Take for example a consultant – how do you know that you have the hourly rate right or in the food production business are you sure people will pay a premium for your caviar topped cheese slice?
The only way you really know is by market testing the price point. Take some time to research what others are charging for the same or similar product and service. If you can, use friends and family as a road test. Just remember don’t launch unless you have the price point as close to perfect as you can get it. Get it wrong and you’ll need to be prepared to pull it back as soon as you can.
Wherever possible make sure you come as close to the price the market is prepared to pay as you can.
In doing so understand that while you may think your product or service can attract a premium price or high margin, the market may determine otherwise.
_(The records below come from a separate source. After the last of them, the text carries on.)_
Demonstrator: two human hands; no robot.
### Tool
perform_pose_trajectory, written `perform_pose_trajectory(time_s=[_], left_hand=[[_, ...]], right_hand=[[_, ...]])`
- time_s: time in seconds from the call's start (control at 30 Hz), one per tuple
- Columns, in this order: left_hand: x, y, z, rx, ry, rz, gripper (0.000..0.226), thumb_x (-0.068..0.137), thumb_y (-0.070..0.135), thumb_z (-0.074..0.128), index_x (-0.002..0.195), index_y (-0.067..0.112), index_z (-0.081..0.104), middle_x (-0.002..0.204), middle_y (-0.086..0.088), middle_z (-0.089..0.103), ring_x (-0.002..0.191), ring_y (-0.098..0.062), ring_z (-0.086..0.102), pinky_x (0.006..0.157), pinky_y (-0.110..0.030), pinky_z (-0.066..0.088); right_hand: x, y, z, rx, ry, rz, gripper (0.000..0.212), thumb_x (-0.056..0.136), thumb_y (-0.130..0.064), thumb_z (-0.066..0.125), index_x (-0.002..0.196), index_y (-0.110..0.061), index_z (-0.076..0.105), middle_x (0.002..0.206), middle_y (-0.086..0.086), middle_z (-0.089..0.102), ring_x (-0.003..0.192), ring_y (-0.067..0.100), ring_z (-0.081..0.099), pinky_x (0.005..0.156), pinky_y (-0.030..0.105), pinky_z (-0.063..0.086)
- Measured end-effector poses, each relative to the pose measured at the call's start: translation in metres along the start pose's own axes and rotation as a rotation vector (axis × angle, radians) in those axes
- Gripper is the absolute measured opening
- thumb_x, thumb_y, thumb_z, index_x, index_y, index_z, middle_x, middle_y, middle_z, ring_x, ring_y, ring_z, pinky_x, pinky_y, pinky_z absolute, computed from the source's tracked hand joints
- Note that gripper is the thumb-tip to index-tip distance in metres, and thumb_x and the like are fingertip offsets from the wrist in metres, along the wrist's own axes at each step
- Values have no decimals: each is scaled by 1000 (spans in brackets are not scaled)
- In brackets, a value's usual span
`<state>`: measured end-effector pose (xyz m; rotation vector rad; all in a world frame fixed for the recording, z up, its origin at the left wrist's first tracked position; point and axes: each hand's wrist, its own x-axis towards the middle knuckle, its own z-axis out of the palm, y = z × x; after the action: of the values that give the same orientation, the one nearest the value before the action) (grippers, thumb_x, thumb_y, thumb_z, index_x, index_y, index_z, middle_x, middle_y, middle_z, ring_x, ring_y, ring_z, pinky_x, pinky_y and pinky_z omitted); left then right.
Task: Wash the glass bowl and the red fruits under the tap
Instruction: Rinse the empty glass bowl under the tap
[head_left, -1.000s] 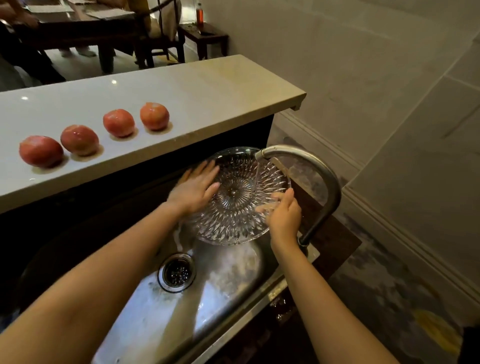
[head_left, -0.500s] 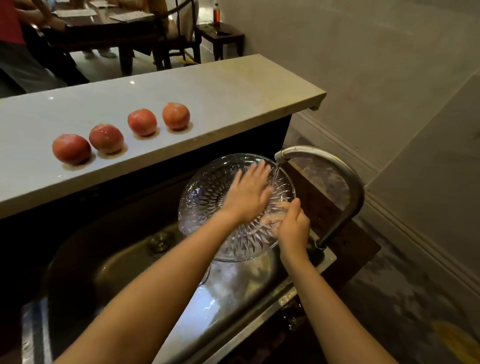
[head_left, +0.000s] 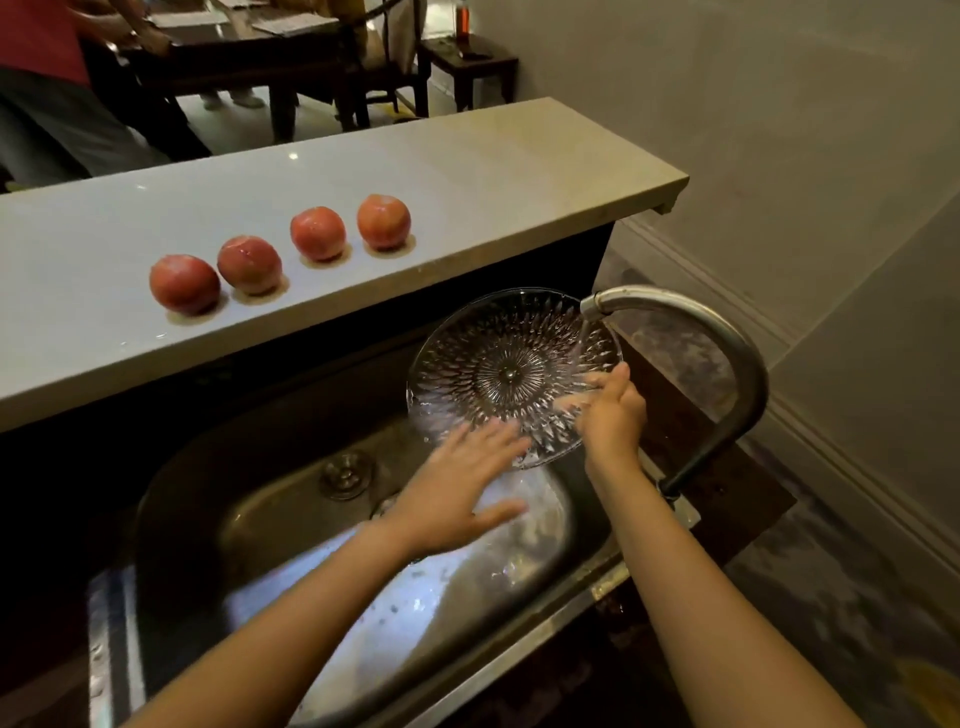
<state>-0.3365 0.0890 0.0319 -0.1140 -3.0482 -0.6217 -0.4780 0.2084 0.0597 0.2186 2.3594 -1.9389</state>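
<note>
Glass bowl tilted under tap stream; right hand grips rim; left hand flat, fingers spread, at lower edge.

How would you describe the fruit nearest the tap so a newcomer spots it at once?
Find the long pale counter behind the steel sink. Four red fruits sit in a row on it. Yours is the rightmost fruit, paler and more orange than the other three.
</note>
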Motion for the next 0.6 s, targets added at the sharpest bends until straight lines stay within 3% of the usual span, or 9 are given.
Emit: perform_pose_trajectory(time_s=[0.07, 0.17, 0.23, 0.3, 0.37, 0.43, 0.53, 0.6], left_hand=[[5, 10, -5, -17, 47, 50, 56, 94, 45, 40, 145, 30, 24, 154, 11, 15, 144, -6, 8, 116, -25, 4], [14, 11, -15, -33, 192, 34, 39, 96, 27, 43, 136, 28, 46, 145, 9, 42, 138, -10, 33, 110, -26, 29], [13, 7, -25, -30, 249, 60, 33, 94, 25, 48, 126, 25, 58, 129, 4, 60, 121, -17, 56, 93, -34, 50], [11, 0, -34, -33, 285, 62, 30, 92, 24, 52, 119, 20, 63, 112, -2, 70, 99, -24, 68, 76, -36, 54], [13, -6, -44, -145, 260, 7, 27, 92, 20, 52, 116, 15, 63, 108, -4, 71, 95, -25, 67, 79, -37, 52], [16, -12, -56, -357, 236, -53, 24, 92, 15, 53, 113, 13, 64, 109, 0, 69, 98, -17, 66, 88, -31, 50], [15, -21, -72, -682, 238, -115, 23, 93, 11, 50, 112, 15, 62, 109, 2, 68, 96, -4, 65, 87, -18, 49], [14, -25, -75, -996, 260, -193, 22, 94, 8, 47, 110, 12, 60, 106, 1, 71, 96, -9, 66, 83, -23, 53]], right_hand=[[-1, 3, 5, -24, -36, 32, 47, 100, -39, 22, 79, -14, 56, 59, 12, 67, 57, 24, 56, 64, 39, 46], [-2, 6, 8, -7, -91, 174, 47, 100, -39, 22, 76, -11, 51, 47, 6, 63, 37, 15, 49, 41, 24, 37], [1, 4, 5, -14, -165, 285, 45, 100, -38, 26, 84, -6, 53, 53, 9, 59, 27, 10, 44, 30, 18, 31], [3, -2, -1, -18, -306, 344, 39, 99, -39, 32, 103, -7, 55, 56, 9, 58, 27, 8, 48, 29, 15, 34], [5, -9, -4, -40, -445, 360, 48, 97, -47, 31, 122, -10, 49, 70, 12, 67, 48, 15, 62, 39, 20, 47], [8, -11, -4, -113, -511, 347, 65, 96, -55, 23, 136, -6, 39, 108, 21, 65, 86, 27, 66, 62, 31, 55], [13, -8, -1, -264, -506, 316, 65, 95, -56, 18, 144, -16, 31, 139, 15, 47, 119, 33, 52, 91, 40, 48], [15, -6, 1, -324, -537, 277, 64, 95, -58, 14, 145, -21, 29, 146, 8, 41, 130, 31, 42, 102, 43, 38]])
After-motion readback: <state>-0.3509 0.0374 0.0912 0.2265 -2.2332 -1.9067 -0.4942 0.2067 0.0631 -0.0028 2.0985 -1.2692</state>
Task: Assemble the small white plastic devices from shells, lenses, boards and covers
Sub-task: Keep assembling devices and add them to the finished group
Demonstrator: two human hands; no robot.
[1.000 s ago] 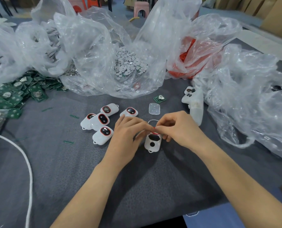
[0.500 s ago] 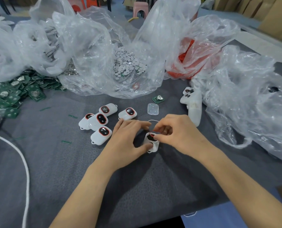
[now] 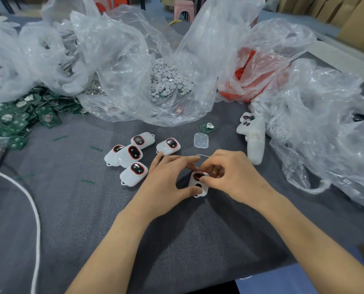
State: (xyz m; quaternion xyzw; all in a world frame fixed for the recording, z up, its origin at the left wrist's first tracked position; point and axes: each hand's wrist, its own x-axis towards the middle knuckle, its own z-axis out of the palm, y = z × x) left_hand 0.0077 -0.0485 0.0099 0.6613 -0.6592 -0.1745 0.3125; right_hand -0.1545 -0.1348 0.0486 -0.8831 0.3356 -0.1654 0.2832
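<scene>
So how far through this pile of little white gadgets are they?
Five white devices with red-ringed lenses lie grouped on the grey table; whether they are fully finished can't be told. In hand: the left hand steadies a shell while the right hand seats its lens. Left: a stack of empty shells, one clear cover, a loose board, plus heaps of green boards.

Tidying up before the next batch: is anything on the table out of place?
Yes. Short green strips lie scattered on the grey mat, and one board sits alone near the clear cover, away from the green pile at left.
</scene>
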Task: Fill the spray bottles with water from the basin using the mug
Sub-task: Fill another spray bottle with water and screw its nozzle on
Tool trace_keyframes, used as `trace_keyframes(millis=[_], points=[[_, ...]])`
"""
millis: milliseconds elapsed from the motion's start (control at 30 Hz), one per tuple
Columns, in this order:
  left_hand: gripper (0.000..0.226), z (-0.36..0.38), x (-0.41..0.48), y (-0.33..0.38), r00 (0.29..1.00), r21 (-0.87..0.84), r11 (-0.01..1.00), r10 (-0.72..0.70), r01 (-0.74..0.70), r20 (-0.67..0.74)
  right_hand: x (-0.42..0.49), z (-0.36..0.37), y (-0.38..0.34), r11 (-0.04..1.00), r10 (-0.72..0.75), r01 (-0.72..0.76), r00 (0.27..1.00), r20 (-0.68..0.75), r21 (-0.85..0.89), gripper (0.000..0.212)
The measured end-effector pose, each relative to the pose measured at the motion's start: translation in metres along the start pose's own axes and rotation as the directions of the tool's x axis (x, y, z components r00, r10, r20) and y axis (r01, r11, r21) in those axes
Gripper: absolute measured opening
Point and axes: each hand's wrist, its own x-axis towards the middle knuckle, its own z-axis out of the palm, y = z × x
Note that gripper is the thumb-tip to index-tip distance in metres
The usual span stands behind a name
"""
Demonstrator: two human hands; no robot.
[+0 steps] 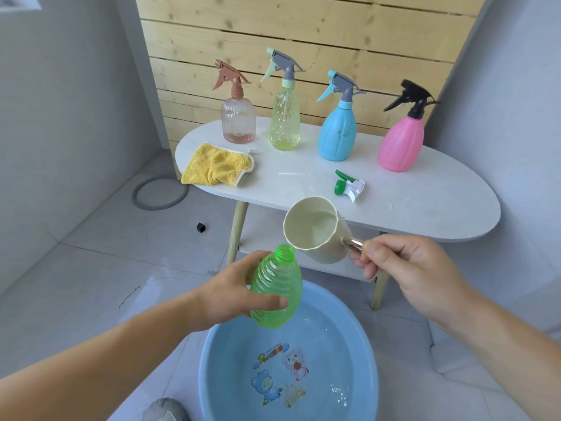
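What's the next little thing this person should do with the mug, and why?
Probably shift the mug slightly down and left until its lip sits over the open neck of the green bottle, then tip it further. The mug leans that way and seems to hold water, but its rim is just beside the neck, not above it. The bottle hangs over the basin, so spills should fall back in.

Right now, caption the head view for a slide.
Left hand holds uncapped green bottle over blue basin; right hand tilts mug toward its mouth.
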Motion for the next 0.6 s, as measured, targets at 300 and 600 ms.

This is where you also need to be practical and ensure before you publish your price that you know the true cost of putting it to market. Factor in your business costs and overheads as well as your own labour costs.
Once you have determined the cost (also known as the cost of sale) you can then set about determining the margin or the profit point. We sometimes refer to this as being mark-up. As a rule your margin should be a minimum of 30%.
The test of the price point will come when you take your market price and assess it against the cost of sale of competing products or services. If they are selling higher than your all inclusive cost then you may decide to move the margin up – although, you could also decide that a lower price could be a good customer acquisition strategy.
If their cost is lower, then you may consider lowering your margin to match.
In doing so never ever convince yourself that by under-pricing your product it will somehow generate business and based on volume you are likely to make a profit.
Remember you never went into business as a charity and be careful that a strategy such as that doesn't have the reverse impact of then setting the customer expectation of that being the market price.